Nanowrimo

21 novembro, 2010

Ando a ficar cansado, mas cá vai um excerto que faz sentido pôr aqui agora.

Capítulo X

Harry Potter e Eu

A memória é uma coisa engraçada. Há momentos de vida que me passam completamente ao lado e que nem sei que passei e há outros que estão tão coloridos como no dia em que foram pintadas. Um bom exemplo disso, é a morte da minha avó. Lembro-me tão bem desse dia. De como passei o dia inteiro a saber que qualquer coisa estava errada. Qualquer coisa não estava como deveria estar.

Lembro-me de dormitar sem sono e ter um aperto no peito. Lembro de ver a Morte a olhar para mim. Algumas horas depois a mãe chegou e disse-me “A tua avó morreu, meu filho.”

E qualquer coisa morreu com ela também nesse instante de dor, como uma lança que atravessa o peito e rebenta com tudo o que temos cá dentro. E qualquer coisa partiu, quebrada, nunca mais recomposta, nunca mais vista. Lembro de ter os olhos em lágrimas e a minha mãe pentear-me o cabelo com força. Lembro de ela chorar também e o resto dos dias passarem assim, em choros.

Lembro-me de chegar o meu pai e eu ter que ser forte. De não chorar ao pé dele, de não lhe dizer nada. Lembro dele com a cara de quem tem um problema chato para resolver. Lembro-me dele vagamente triste. E eu com o coração a explodir de emoções sem ter ninguém para conversar comigo. Morreu, acabou, não dá mais. Game Over Over. Já não há vidas extra. Não há escapes.

“Não podes ir ao funeral. É uma coisa muito pesada e tu és só um rapazinho. Não queiras ir e se te convidarem recusa. Não entres no carro da tua tia se ela pedir. Não penses nisso sequer”- dizia-me a minha mãe. Mas o que era aquilo tudo? O que era forte? O que é que era pesado?

O que é que eu não podia suportar mais se já me tinham levado quase tudo o que tinha? O telefone tocou alguns dias depois.

“Está lá, Ana? Olha é a Manuela. Diz-me uma coisa não posso levar o rapaz ao cinema? Acho que lhe vai fazer muito bem. Ele anda tão triste, tão chateado. Saiu um filme engraçado para crianças.”

O filme era o Harry Potter a Pedra Filosofal. E a vida tinha renascido. RESTART para mim. Restart.

E em Lisboa, via-se por aquela altura posters do novo filme, a última aventura dividida em duas partes, para contar mais da história e ganhar mais alguns milhões. É como que o fim de parte da minha vida, qualquer coisa que se acaba aqui, talvez a minha adolescência mais infantil. Talvez ande a tornar-me naquele homem que todos me contavam que ia ser.
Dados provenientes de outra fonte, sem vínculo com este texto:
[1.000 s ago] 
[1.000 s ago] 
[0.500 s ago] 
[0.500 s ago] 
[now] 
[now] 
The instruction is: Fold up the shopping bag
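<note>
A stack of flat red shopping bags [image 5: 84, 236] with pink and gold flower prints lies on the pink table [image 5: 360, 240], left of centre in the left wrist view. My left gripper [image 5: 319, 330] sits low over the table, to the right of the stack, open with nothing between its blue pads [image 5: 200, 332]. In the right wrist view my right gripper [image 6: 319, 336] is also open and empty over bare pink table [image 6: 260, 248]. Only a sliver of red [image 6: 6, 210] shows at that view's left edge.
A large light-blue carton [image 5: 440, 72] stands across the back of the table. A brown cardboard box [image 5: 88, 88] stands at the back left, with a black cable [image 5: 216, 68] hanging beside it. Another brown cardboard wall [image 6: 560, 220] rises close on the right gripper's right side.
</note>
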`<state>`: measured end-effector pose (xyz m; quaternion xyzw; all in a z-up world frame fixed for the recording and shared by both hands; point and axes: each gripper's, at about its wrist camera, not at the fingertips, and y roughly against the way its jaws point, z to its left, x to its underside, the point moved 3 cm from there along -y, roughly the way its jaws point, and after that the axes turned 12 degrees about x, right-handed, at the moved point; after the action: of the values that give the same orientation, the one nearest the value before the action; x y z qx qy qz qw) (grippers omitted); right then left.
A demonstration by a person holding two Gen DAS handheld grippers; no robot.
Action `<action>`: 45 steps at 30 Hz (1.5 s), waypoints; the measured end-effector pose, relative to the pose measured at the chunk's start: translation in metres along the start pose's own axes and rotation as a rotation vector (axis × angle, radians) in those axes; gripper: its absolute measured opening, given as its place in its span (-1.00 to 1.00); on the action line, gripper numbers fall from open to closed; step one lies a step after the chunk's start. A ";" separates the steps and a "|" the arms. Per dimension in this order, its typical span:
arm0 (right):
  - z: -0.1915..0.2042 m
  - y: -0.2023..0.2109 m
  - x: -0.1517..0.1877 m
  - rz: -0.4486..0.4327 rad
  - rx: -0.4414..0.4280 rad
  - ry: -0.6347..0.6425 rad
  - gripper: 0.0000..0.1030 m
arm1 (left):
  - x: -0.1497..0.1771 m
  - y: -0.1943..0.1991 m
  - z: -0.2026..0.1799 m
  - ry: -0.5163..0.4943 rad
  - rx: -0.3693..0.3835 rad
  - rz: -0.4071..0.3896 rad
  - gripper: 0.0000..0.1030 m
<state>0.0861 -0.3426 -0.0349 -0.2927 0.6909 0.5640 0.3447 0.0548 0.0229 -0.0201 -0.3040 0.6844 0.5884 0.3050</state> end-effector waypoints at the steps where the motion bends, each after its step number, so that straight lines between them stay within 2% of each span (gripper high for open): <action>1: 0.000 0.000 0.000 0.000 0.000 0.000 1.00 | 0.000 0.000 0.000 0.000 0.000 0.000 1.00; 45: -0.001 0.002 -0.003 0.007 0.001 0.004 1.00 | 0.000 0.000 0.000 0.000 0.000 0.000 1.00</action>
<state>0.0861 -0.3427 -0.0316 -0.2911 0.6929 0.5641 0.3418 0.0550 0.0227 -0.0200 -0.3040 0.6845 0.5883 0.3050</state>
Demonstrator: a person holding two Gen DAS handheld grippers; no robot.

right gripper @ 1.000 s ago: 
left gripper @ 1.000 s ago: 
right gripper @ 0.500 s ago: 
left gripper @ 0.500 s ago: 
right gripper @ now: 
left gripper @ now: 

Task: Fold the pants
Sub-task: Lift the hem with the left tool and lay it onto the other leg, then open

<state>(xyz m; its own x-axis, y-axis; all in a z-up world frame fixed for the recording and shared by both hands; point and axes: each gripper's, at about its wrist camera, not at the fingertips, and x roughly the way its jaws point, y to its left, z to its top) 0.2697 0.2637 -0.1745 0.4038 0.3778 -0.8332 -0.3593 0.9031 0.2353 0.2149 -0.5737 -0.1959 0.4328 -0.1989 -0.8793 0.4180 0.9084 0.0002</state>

E é muito estranho. É estranho estar aqui, nesta etapa de vida, é estranho estar em Lisboa e ter não só uma casa, mas um lar. Morava em Faro e a minha vida era aquilo. Odiava a minha casa, odiava as minhas rotinas rotineiras e aborrecidas, odiava a falta de aventuras e estímulo e cá estou eu neste novo universo, nesta nova vida. A cometer os meus erros, a dar passos errados mas sempre a descobrir e a aprender qualquer nova, qualquer coisa de diferente.